Per l’anno prossimo è prevista una crescita delle uscite del 2 per cento, segnatamente a seguito della pandemia di COVID-19. A tal fine, per il 2021 sono preventivati 1,6 miliardi (in particolare pagamento delle fideiussioni, pacchetti di aiuti per lo sport, finanziamento dei test COVID-19). Si presuppone che a queste uscite se ne aggiungeranno altre destinate, ad esempio, al settore dei trasporti pubblici (misure contro il COVID per i trasporti pubblici).

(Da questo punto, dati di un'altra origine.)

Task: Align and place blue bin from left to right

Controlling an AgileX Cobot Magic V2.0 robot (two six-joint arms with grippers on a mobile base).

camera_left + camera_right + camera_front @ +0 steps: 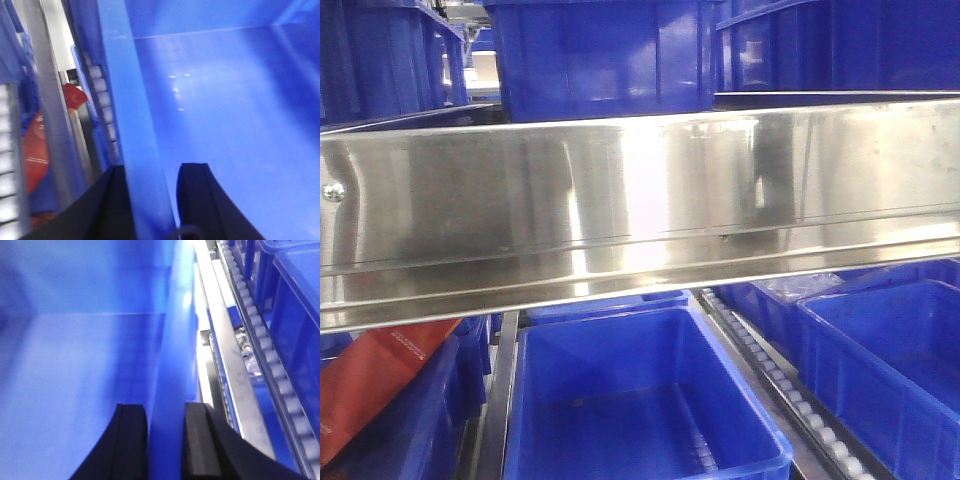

A fine anno decisione sulla riduzione del debito dovuto al coronavirus
 
Il Consiglio federale parte dal presupposto che il debito potrà essere ridotto senza dover aumentare le imposte. Soltanto nei prossimi mesi si potrà valutare in modo più preciso in che misura le finanze federali saranno state effettivamente gravate dalla pandemia e in quale direzione l’economia si svilupperà in avvenire. Pertanto, il Consiglio federale prenderà una decisione concreta riguardo alla modalità di riduzione del debito straordinario dovuto al coronavirus a fine anno, basandosi su una panoramica della situazione politico-finanziaria. Grazie alla situazione di bilancio tuttora solida e stabile – anche nel confronto internazionale – e alla politica della spesa pubblica rigorosa, l’Esecutivo è convinto che questo debito potrà essere estinto a medio termine. Questo permetterà alla Svizzera di continuare a essere una piazza finanziaria ed economica attrattiva.